On le connaît, cet Augustin, l’écrivain en panne d’inspiration d’Echapper. Le héros du nouveau roman de Lionel Duroy, on le suivait il y a peu dans Vertiges (Julliard, 2013, repris chez J’ai lu en janvier). Ce dernier est séparé d’Esther. Une femme au si beau et si troublant regard, aux yeux noirs pailletés d’or. Une femme qui a eu besoin d’air, besoin de retrouver la jeune fille qu’elle était avant de le rencontrer.
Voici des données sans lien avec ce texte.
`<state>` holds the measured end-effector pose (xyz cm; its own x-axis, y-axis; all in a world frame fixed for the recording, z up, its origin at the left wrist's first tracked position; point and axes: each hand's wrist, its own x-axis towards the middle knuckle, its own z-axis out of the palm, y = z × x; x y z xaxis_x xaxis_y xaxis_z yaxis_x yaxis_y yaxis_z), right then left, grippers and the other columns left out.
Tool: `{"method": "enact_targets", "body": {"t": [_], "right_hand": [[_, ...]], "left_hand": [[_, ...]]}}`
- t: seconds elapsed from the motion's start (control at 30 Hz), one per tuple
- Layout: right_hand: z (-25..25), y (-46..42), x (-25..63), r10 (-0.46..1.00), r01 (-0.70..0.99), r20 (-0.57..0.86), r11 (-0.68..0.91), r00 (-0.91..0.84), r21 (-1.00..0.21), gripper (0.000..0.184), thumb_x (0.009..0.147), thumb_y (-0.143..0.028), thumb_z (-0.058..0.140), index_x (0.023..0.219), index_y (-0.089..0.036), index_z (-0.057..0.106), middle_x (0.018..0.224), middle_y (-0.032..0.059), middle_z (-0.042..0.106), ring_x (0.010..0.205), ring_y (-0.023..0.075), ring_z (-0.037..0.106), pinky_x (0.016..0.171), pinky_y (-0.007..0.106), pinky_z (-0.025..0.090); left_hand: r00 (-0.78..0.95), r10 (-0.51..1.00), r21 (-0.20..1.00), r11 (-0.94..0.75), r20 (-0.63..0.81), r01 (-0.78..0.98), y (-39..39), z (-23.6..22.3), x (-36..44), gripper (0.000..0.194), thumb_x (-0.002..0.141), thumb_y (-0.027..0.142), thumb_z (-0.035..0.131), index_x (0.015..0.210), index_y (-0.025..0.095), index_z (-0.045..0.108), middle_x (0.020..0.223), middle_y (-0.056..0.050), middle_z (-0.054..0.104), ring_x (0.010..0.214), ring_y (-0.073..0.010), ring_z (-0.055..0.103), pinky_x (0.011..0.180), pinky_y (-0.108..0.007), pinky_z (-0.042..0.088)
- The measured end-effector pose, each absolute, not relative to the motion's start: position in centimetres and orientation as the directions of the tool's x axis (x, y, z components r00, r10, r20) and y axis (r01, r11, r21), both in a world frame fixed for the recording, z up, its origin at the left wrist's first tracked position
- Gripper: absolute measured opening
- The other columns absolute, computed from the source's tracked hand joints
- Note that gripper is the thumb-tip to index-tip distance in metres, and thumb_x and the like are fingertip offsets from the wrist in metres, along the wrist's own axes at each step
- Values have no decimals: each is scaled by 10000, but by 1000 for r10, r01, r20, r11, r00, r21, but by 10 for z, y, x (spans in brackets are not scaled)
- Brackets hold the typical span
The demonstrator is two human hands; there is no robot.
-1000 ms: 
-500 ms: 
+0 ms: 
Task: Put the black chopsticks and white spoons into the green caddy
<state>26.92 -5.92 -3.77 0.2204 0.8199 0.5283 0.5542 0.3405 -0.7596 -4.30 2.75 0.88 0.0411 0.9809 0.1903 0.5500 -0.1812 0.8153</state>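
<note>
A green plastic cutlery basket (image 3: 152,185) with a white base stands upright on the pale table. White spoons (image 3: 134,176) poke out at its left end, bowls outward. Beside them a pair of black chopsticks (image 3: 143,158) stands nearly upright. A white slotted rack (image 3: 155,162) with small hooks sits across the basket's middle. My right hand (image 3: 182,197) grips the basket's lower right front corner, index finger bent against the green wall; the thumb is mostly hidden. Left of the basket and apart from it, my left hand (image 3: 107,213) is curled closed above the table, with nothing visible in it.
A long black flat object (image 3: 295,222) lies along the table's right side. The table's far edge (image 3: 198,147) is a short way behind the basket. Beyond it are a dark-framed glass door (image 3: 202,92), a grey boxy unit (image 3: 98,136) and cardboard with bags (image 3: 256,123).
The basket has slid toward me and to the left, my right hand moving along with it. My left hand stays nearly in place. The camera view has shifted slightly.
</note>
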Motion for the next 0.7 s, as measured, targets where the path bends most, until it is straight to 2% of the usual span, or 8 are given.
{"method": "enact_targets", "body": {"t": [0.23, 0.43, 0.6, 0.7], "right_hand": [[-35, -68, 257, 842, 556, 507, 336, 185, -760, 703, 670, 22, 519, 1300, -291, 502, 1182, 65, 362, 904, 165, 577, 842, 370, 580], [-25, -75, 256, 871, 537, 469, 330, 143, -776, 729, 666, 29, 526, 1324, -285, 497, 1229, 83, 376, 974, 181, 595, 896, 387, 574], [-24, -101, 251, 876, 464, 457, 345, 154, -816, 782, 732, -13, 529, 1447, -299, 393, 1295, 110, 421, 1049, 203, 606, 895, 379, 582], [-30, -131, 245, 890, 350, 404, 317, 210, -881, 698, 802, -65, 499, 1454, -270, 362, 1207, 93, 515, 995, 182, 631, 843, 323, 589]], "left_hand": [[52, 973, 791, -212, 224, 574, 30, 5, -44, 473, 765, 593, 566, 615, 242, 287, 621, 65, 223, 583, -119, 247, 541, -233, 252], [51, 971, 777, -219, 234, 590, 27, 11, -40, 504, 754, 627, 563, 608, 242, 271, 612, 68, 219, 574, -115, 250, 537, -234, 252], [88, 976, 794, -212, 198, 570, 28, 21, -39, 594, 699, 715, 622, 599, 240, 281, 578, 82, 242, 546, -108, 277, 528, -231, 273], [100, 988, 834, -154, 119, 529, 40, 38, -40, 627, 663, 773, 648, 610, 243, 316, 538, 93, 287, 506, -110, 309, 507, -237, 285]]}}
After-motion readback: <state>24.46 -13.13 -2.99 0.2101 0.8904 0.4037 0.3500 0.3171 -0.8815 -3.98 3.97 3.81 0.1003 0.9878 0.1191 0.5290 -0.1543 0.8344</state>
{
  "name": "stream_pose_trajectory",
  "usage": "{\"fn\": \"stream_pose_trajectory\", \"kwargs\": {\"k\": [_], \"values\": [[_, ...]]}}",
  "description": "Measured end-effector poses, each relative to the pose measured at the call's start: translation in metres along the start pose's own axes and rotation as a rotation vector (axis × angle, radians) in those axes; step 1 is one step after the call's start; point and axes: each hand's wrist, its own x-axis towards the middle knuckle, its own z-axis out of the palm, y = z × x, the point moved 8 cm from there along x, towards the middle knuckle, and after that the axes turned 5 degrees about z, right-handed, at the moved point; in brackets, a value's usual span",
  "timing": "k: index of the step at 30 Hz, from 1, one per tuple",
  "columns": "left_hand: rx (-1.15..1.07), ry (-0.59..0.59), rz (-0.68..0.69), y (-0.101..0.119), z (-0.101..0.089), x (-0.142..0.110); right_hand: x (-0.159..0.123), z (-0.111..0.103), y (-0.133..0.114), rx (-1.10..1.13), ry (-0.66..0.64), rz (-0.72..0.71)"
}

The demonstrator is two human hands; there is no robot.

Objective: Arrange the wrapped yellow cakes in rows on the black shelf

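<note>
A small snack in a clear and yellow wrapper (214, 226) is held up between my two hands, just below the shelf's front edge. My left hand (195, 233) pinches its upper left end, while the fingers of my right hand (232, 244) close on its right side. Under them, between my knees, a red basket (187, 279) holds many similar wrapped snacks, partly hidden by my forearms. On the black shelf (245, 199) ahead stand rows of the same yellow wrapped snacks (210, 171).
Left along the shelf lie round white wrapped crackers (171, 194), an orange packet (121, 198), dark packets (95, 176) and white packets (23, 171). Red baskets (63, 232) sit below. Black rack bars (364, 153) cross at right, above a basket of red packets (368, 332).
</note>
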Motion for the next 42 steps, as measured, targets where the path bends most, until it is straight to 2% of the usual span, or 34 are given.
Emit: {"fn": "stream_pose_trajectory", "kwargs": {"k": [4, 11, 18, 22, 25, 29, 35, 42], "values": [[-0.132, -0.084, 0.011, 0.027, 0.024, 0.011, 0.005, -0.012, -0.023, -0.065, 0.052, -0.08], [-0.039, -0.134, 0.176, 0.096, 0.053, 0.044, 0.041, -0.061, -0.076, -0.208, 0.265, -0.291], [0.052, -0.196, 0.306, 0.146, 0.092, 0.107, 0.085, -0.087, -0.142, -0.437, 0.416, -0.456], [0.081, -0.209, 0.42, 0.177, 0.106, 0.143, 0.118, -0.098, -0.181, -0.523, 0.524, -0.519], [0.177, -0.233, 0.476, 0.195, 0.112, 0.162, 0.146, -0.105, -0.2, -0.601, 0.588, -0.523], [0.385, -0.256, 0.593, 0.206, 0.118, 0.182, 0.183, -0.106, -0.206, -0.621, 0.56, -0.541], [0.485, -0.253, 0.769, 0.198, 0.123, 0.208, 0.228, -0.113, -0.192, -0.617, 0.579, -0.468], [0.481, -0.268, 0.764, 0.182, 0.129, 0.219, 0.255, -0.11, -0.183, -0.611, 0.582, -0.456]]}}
Une femme qu’il aimait plus que tout et pour qui il aurait repeint la tour Eiffel en rose, si elle le lui avait demandé.
Le narrateur de Duroy, lui, est un homme qui tremble et déborde d’émotions. Qui pense n’avoir plus peur de rien, "c’est-à-dire plus peur de mourir, puisque qui peut le plus peut le moins". Bien qu’il ne parle pas allemand, Augustin s’est mis en tête de revenir à Husum, au nord d’Hambourg, dans le Schleswig. Un endroit où il s’est rendu en vacances d’hiver avec Esther. A cause d’un roman de Siegfried Lenz, La leçon d’allemand (Robert Laffont, 1970, repris en "Pavillons poche"). Un livre, déniché un jour en traînant chez Gibert, "naturellement", qui l’a totalement transporté. Un livre dans lequel il a trouvé refuge à un moment où son existence tanguait.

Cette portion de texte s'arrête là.